14. Wade #2
“What?” she cooed, her feet gliding forward effortlessly to the center of the empty rink. “You’ve barely moved since we got on the ice. Do you need me to teach you?”
I steeled my jaw and found my balance to the best of my ability, forcing my feet to work for me like they did on skis.
It couldn’t be that different and I didn’t remember it being that hard.
But then again, the last time I’d been in ice skates I’d been seven years old, and I’d had one of those penguins you can push around for stability.
Didn’t have a penguin now. “No more than you need skiing lessons,” I grumbled.
I took a deep breath and pushed off the wall toward her.
Her answering grin as I managed to keep my balance was enough to excite me that much more. Why do I care if she’s impressed? “Good job. It’s like rollerblading if you’ve done that before. Easier to stay upright if you keep moving.”

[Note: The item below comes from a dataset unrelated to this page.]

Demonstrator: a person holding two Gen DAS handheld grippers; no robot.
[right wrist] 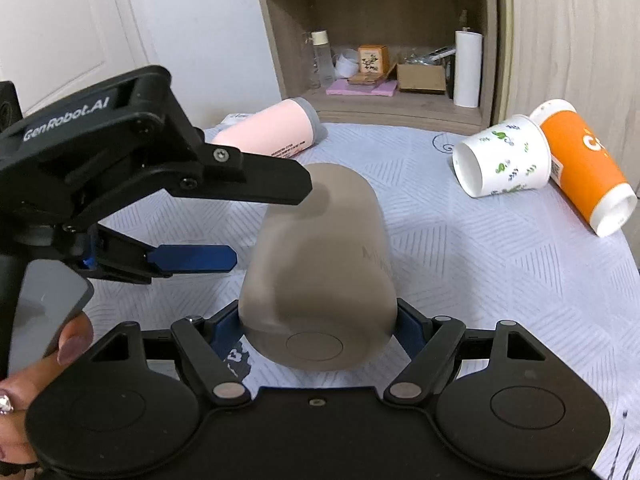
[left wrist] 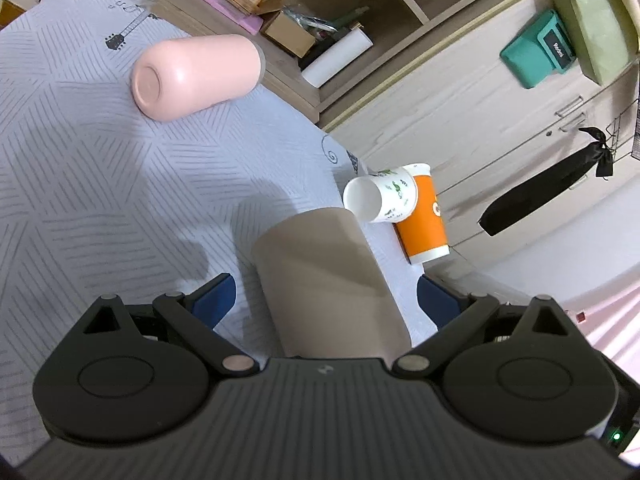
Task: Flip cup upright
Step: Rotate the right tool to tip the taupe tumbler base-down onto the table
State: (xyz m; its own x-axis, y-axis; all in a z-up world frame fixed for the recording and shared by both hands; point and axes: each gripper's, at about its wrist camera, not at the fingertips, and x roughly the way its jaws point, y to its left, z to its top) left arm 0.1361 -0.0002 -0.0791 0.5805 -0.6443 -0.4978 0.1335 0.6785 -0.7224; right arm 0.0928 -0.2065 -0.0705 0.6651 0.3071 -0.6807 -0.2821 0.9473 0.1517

I resisted the urge to put my arms out to either side for balance as I slowly glided past her. Didn’t need to look any more like a fool than I already did.
“Push out with one foot at a time, just a little angled. You’ll find your rhythm,” she continued. She was by my side in an instant, spinning and skating backward to watch me as I tried to follow her instructions without falling.
“How are you so good at this?” I asked. A deep cut in the ice made me wobble, my arms going out to either side instinctually, and within a second she’d stopped, closing the distance between us, her body far too close to mine, and gripped onto my biceps to steady me. “Thanks.”
A heavy silence filled the air between us. There was nothing but frozen, hazy breath as her eyes locked onto mine, something clearly going on inside her head.
But then she was letting go, pushing off again, and skating backward while watching my feet. “It happens. No need to be embarrassed.”
I nodded and dug the front end of my skate into the ice.
What did Ray call that? The toe pick? She’d said not to take off with it, but it was the only use I could think of for the jagged front edge.
I pushed my way forward toward her, balance coming a little bit easier this time. “You didn’t answer my question.”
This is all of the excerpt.